⟨
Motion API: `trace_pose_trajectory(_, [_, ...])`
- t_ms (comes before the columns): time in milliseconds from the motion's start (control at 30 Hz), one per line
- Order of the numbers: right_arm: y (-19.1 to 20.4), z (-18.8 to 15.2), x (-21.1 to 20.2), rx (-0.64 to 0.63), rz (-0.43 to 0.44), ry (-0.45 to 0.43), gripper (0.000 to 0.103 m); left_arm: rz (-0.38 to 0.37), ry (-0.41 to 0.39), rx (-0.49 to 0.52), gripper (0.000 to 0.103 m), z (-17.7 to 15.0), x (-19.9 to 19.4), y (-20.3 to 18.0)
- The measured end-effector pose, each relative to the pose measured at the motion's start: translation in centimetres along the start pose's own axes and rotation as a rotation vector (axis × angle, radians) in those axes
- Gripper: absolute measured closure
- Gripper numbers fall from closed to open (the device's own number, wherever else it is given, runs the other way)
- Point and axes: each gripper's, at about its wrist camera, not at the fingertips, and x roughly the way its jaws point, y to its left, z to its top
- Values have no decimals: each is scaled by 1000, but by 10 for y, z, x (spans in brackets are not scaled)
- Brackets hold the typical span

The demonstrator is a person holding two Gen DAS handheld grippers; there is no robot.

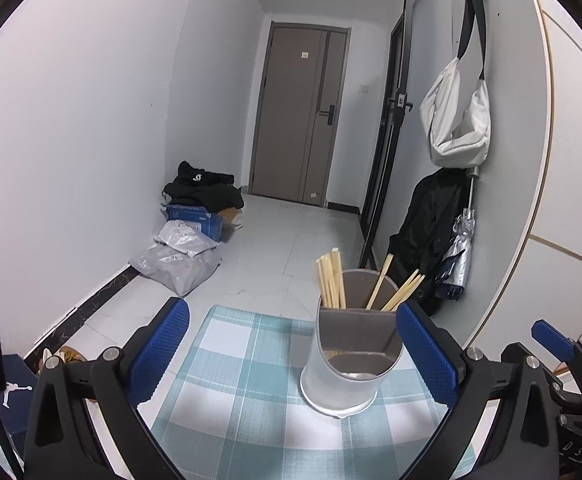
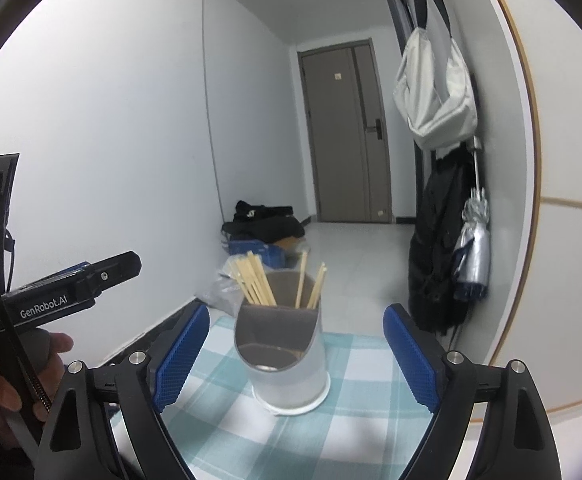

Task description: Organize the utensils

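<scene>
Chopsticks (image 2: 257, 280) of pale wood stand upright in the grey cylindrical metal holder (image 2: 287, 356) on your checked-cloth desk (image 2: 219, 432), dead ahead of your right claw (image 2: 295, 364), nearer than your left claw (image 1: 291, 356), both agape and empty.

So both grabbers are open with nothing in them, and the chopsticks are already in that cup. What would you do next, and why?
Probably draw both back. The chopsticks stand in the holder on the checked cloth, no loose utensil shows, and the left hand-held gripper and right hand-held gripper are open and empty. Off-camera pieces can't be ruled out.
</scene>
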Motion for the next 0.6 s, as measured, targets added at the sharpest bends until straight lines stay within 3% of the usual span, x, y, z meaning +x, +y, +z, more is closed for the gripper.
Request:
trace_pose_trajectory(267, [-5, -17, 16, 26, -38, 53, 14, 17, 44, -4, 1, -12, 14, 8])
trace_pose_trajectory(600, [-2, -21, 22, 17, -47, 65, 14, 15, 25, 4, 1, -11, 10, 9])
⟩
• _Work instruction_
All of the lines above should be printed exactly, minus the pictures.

• _Output_
Motion API: `trace_pose_trajectory(_, [_, ...])`
- t_ms (comes before the columns): time in milliseconds from the motion's start (control at 30 Hz), one per line
- Order of the numbers: right_arm: y (-19.1 to 20.4), z (-18.8 to 15.2), x (-21.1 to 20.2), rx (-0.64 to 0.63), rz (-0.43 to 0.44), ry (-0.45 to 0.43), gripper (0.000 to 0.103 m); left_arm: rz (-0.38 to 0.37), ry (-0.41 to 0.39), rx (-0.49 to 0.52), gripper (0.000 to 0.103 m), z (-17.7 to 15.0), x (-19.9 to 19.4), y (-20.3 to 18.0)
- The measured end-effector pose, each relative to the pose measured at the motion's start: translation in centimetres along the start pose's own axes and rotation as a rotation vector (axis × angle, radians) in those axes
- Gripper: absolute measured closure
- Gripper numbers fall from closed to open (the device's own number, wherever else it is given, runs the other way)
- Point and axes: each gripper's, at about its wrist camera, not at the fingertips, and x roughly the way its jaws point, y to its left, z to its top
- Values have no decimals: each is scaled by 1000, but by 10 for y, z, x (spans in brackets are not scaled)
- Brackets hold the typical span

The demonstrator is a person holding two Gen DAS handheld grippers; there is no robot.


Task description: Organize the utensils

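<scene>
Chopsticks (image 2: 257, 280) of pale wood stand upright in the grey cylindrical metal holder (image 2: 287, 356) on your checked-cloth desk (image 2: 219, 432), dead ahead of your right claw (image 2: 295, 364), nearer than your left claw (image 1: 291, 356), both agape and empty.

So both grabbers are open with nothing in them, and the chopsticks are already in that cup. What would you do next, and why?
Probably draw both back. The chopsticks stand in the holder on the checked cloth, no loose utensil shows, and the left hand-held gripper and right hand-held gripper are open and empty. Off-camera pieces can't be ruled out.
</scene>
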Motion for the next 0.6 s, as measured, targets added at the sharpest bends until straight lines stay within 3% of the usual span, x, y, z meaning +x, +y, +z, more is closed for the gripper.
Request:
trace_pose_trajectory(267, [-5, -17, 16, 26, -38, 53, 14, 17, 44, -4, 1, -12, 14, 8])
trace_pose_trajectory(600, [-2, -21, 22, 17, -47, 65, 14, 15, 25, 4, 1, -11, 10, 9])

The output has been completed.